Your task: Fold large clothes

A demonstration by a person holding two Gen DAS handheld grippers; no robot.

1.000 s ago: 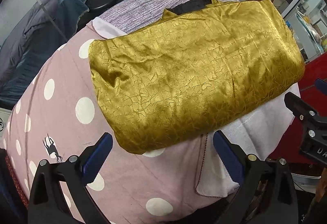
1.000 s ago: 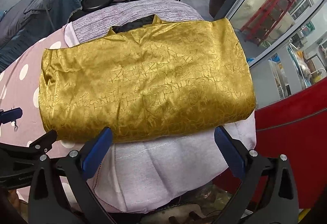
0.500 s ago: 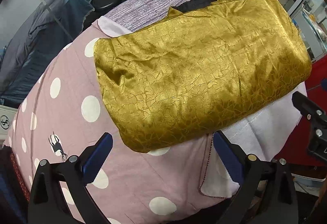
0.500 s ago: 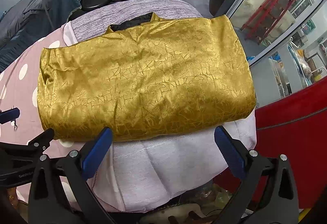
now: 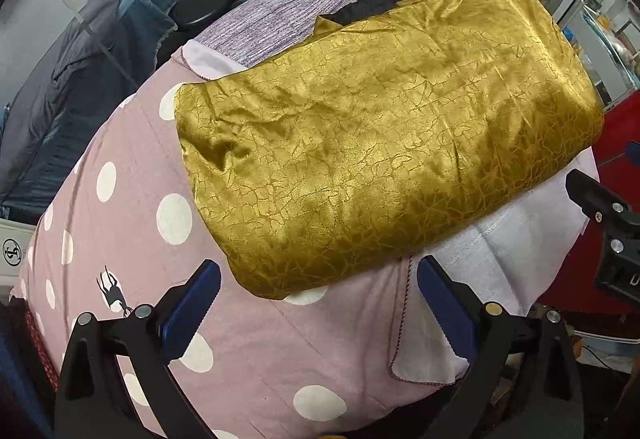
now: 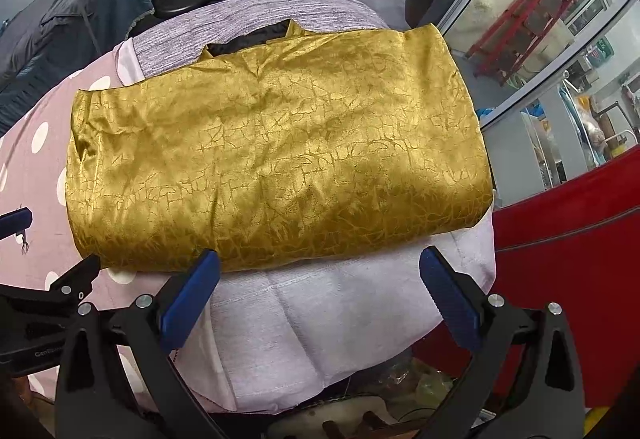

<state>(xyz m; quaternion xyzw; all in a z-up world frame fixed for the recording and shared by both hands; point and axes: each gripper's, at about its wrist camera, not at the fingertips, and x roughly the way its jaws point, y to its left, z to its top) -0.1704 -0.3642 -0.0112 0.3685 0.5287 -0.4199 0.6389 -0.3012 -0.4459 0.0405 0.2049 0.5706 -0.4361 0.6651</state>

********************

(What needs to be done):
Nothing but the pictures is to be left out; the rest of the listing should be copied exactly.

(Task result):
Your task: Fold large clothes

A demonstration by a person holding two Gen DAS handheld grippers; no robot.

1.000 s ago: 
1.000 s ago: 
0.500 s ago: 
0.500 s ago: 
now: 
now: 

<state>(xyz m; quaternion xyzw; all in a z-up world frame fixed for the recording and shared by both hands; point and axes: each gripper's, at about its wrist camera, not at the fingertips, and x roughly the way its jaws point, y to its left, z to its top) -0.1704 -0.3642 -0.0112 0.3685 0.5287 -0.4199 0.6389 -0.3012 -0.4459 0.0405 0.2049 0.5706 -0.4361 0.6651</state>

The output is complete, and nothing more is needed.